The Listening Post, is one of it's central installations at the moment and is the brain child of Mark Hansen and Ben Rubin. The Listening Post is a rhythm of computer-synthesised voices reading out real-time words and sentences being typed into chatrooms, bulletin boards and forums from all over the internet. It does so in real time, sampling the fragments from unrestricted and unedited sources.

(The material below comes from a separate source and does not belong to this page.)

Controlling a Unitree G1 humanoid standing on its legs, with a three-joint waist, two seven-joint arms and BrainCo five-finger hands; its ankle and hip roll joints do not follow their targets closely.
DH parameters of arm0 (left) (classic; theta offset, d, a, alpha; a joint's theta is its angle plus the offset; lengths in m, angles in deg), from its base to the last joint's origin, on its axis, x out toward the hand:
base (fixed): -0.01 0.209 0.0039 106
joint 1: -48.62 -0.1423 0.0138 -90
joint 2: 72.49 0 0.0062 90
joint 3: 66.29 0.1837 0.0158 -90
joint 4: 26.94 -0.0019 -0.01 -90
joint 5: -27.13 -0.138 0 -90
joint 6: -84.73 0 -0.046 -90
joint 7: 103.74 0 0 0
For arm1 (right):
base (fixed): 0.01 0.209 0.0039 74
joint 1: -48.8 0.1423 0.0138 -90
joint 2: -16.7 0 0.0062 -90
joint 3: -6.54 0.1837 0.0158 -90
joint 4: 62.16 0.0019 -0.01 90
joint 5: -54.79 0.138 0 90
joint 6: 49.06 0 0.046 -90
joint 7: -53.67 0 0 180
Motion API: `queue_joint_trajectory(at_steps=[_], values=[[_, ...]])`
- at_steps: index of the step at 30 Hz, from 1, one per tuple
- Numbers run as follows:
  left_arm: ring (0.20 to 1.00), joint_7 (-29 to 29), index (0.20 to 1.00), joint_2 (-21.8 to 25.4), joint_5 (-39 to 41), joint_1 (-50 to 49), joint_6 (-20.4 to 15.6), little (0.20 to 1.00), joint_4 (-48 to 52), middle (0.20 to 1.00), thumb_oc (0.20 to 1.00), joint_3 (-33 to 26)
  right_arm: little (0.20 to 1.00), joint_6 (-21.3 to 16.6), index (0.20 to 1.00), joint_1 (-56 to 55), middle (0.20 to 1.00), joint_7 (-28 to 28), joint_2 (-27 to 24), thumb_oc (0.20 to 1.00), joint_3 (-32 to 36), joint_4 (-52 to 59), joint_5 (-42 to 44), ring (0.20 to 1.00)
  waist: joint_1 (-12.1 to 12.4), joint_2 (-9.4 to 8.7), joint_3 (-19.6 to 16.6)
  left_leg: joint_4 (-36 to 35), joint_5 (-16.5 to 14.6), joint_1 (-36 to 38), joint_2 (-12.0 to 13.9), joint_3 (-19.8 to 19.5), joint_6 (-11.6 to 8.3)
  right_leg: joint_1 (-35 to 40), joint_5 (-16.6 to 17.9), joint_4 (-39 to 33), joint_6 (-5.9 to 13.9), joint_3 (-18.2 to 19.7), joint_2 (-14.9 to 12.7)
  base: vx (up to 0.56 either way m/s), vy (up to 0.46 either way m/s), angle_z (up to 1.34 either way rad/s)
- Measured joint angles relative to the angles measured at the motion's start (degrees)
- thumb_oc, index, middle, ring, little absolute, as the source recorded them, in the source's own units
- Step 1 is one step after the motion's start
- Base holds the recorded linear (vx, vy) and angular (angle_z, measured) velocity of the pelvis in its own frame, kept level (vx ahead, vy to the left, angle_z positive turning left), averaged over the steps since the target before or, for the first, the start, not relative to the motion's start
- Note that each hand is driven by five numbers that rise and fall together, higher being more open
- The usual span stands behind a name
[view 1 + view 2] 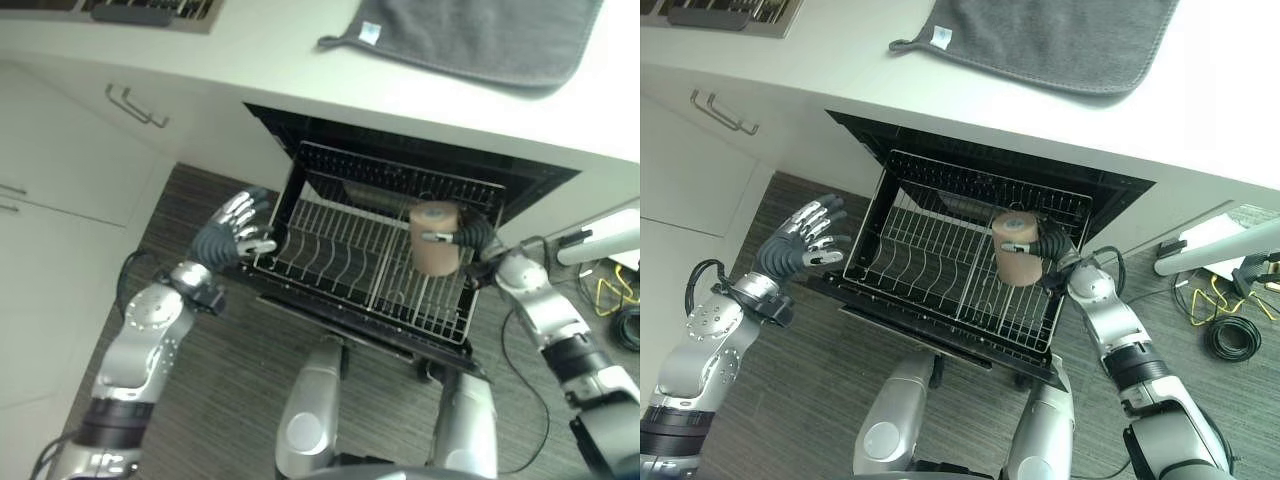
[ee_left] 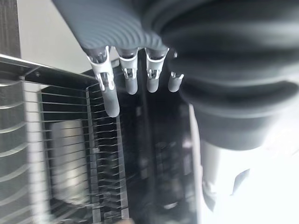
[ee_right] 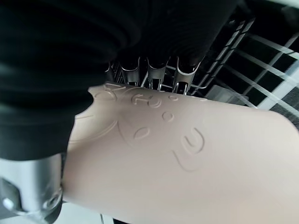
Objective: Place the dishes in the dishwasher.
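A tan embossed cup (image 1: 434, 238) (image 3: 177, 154) hangs upright over the right half of the pulled-out wire dish rack (image 1: 330, 265). My right hand (image 1: 1055, 247) is shut on the cup, fingers wrapped round its side. My left hand (image 1: 232, 232) hovers open with fingers spread by the rack's left edge (image 2: 100, 154), holding nothing. Beneath the counter the dishwasher (image 1: 940, 165) stands open, its rack holding no dishes that I can see.
A grey towel (image 1: 480, 35) lies on the white counter (image 1: 250, 60) above the dishwasher. White cabinet doors with a bar handle (image 1: 135, 105) stand to the left. Cables (image 1: 1225, 320) lie on the dark wood floor at right.
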Motion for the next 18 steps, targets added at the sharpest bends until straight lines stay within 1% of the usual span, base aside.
queue_joint_trajectory(at_steps=[2, 5, 8, 13, 14, 16, 18], values=[[1.000, 1.08, 1.000, -0.03, 1.00, 0.04, -1.60, 1.000, 0.01, 1.000, 1.000, -0.03, 0.200, -0.02, 0.200, -0.01, 0.200, 0.40, 0.04, 0.200, 0.01, -0.31, -0.01, 0.200, 0.06, -0.05, 0.09, -0.05, 0.11, -0.01, -0.53, -0.05, 0.18, 0.01, 0.01, 0.02, 0.05, 0.00, -0.54, -0.01, 0.015, 0.06], [1.000, 1.57, 1.000, -0.10, 2.00, 0.19, -2.65, 1.000, 0.01, 1.000, 1.000, -0.03, 0.200, -0.40, 0.200, 0.32, 0.200, 0.85, 0.02, 0.200, 0.41, -2.54, 0.06, 0.200, 0.04, -0.06, 0.10, 0.04, 0.12, -0.22, -0.67, -0.09, 0.23, 0.00, 0.08, -0.06, 0.17, 0.00, -0.68, 0.00, 0.005, 0.02], [1.000, 1.95, 1.000, -0.10, 1.98, 0.15, -2.74, 1.000, 0.01, 1.000, 1.000, -0.03, 0.200, -0.47, 0.200, 0.24, 0.200, 1.67, -0.07, 0.200, 0.65, -5.22, 0.18, 0.200, -0.06, -0.06, 0.26, 0.18, 0.11, -0.25, -0.67, -0.10, 0.24, -0.01, 0.10, -0.14, 0.21, -0.02, -0.65, 0.00, 0.000, 0.00], [1.000, 2.81, 1.000, 0.03, 1.96, 0.60, -2.77, 1.000, 0.02, 1.000, 1.000, -0.03, 0.200, -0.62, 0.200, -0.31, 0.200, 2.55, -0.61, 0.200, 4.70, -5.24, 2.40, 0.200, -0.37, -0.01, 0.83, 0.97, 0.03, -0.99, -0.64, -0.16, 0.36, -0.56, 0.16, 0.10, 0.25, 0.04, -0.60, 0.00, 0.000, 0.00], [1.000, 3.05, 1.000, 0.07, 1.96, 0.62, -2.77, 1.000, 0.02, 1.000, 1.000, -0.03, 0.200, -1.12, 0.200, -0.69, 0.200, 2.87, -1.07, 0.200, 5.12, -5.23, 2.80, 0.200, -0.38, -0.02, 0.84, 0.99, 0.02, -0.99, -0.64, -0.16, 0.37, -0.56, 0.16, 0.10, 0.25, 0.04, -0.59, 0.04, -0.002, -0.02], [1.000, 3.26, 1.000, 0.17, 1.96, 0.59, -2.77, 1.000, 0.03, 1.000, 1.000, -0.03, 0.200, -1.45, 0.200, -2.20, 0.200, 3.47, -1.56, 0.200, 7.19, -4.55, 3.46, 0.200, -0.65, -0.07, 0.88, 1.74, -0.33, -1.02, -0.52, 0.00, 0.88, -0.45, 0.16, 0.24, 0.25, 0.21, -0.46, 0.04, -0.008, -0.04], [1.000, 3.26, 1.000, 0.17, 1.96, 0.41, -2.77, 1.000, 0.03, 1.000, 1.000, -0.04, 0.200, -1.49, 0.200, -3.16, 0.200, 4.03, -1.66, 0.200, 7.82, -4.11, 3.48, 0.200, -0.96, -0.09, 0.89, 1.82, -0.44, -0.99, -0.52, 0.02, 1.06, -0.36, 0.20, 0.24, 0.31, 0.23, -0.46, 0.00, 0.000, 0.00]])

Hansen and Rubin bring to you "Stray thoughts that resonate through the space in sound and voice as texts surge, flicker, appear and disappear, at varying sizes and speeds, across a suspended grid of over 200 small electronic screens. An ambient soundtrack accompanies the activity with isolated pulses reminiscent of computer modems, clatterings, footsteps and the beeping of mechanical answering machines. At intervals darkness and silence take over, creating momentary pauses before Listening Post continues with its next movement."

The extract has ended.